### TASK DIRECTIONS
Set down, word for word, every line of the listing below, starting with the one that contains "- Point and" and ending with the final line. Include nothing else.

### DATA BLOCK
-*-*-
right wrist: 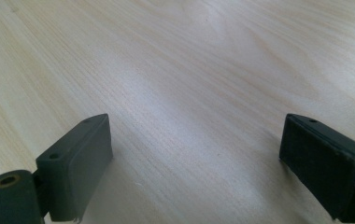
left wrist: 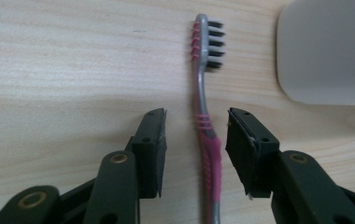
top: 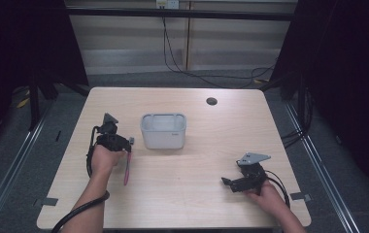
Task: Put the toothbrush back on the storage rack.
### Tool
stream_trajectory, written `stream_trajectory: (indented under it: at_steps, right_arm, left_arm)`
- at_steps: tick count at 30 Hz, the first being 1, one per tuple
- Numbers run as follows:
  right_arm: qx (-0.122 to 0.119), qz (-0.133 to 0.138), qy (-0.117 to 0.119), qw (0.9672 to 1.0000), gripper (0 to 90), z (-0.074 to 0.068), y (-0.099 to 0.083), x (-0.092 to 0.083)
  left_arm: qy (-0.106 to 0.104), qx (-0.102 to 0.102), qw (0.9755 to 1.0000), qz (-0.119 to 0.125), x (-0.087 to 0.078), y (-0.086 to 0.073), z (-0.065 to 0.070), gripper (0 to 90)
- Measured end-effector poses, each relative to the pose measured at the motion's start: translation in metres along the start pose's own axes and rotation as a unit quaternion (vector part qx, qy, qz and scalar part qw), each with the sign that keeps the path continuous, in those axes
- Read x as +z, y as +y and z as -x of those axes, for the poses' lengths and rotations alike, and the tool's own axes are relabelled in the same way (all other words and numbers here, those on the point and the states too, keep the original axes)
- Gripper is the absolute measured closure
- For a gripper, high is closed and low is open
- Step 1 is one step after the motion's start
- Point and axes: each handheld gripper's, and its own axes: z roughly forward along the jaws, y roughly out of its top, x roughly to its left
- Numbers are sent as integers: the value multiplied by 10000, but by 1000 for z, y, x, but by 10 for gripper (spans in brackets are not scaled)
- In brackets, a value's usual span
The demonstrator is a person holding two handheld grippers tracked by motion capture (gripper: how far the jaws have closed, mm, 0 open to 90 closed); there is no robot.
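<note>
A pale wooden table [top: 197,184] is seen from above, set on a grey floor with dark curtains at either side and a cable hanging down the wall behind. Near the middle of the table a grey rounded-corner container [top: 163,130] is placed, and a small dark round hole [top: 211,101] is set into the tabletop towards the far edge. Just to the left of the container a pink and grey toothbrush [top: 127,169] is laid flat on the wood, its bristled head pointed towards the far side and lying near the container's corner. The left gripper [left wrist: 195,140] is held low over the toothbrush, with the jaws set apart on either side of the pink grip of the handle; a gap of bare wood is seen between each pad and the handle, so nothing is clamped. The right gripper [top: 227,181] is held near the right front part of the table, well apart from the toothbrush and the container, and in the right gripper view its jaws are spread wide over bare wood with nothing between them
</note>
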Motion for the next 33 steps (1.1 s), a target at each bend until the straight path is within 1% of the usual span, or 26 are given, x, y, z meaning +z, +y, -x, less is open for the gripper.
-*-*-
### ANSWER BOX
- Point and axes: each handheld gripper's, and its own axes: z roughly forward along the jaws, y roughly out of its top, x roughly to its left
- Numbers are sent as integers: the value multiplied by 10000, but by 1000 for z, y, x, but by 10 for gripper (spans in brackets are not scaled)
- In brackets, a value's usual span
The demonstrator is a person holding two handheld grippers tracked by motion capture (gripper: how far the jaws have closed, mm, 0 open to 90 closed); there is no robot.
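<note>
A pale wooden table [top: 197,184] is seen from above, set on a grey floor with dark curtains at either side and a cable hanging down the wall behind. Near the middle of the table a grey rounded-corner container [top: 163,130] is placed, and a small dark round hole [top: 211,101] is set into the tabletop towards the far edge. Just to the left of the container a pink and grey toothbrush [top: 127,169] is laid flat on the wood, its bristled head pointed towards the far side and lying near the container's corner. The left gripper [left wrist: 195,140] is held low over the toothbrush, with the jaws set apart on either side of the pink grip of the handle; a gap of bare wood is seen between each pad and the handle, so nothing is clamped. The right gripper [top: 227,181] is held near the right front part of the table, well apart from the toothbrush and the container, and in the right gripper view its jaws are spread wide over bare wood with nothing between them
</note>
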Motion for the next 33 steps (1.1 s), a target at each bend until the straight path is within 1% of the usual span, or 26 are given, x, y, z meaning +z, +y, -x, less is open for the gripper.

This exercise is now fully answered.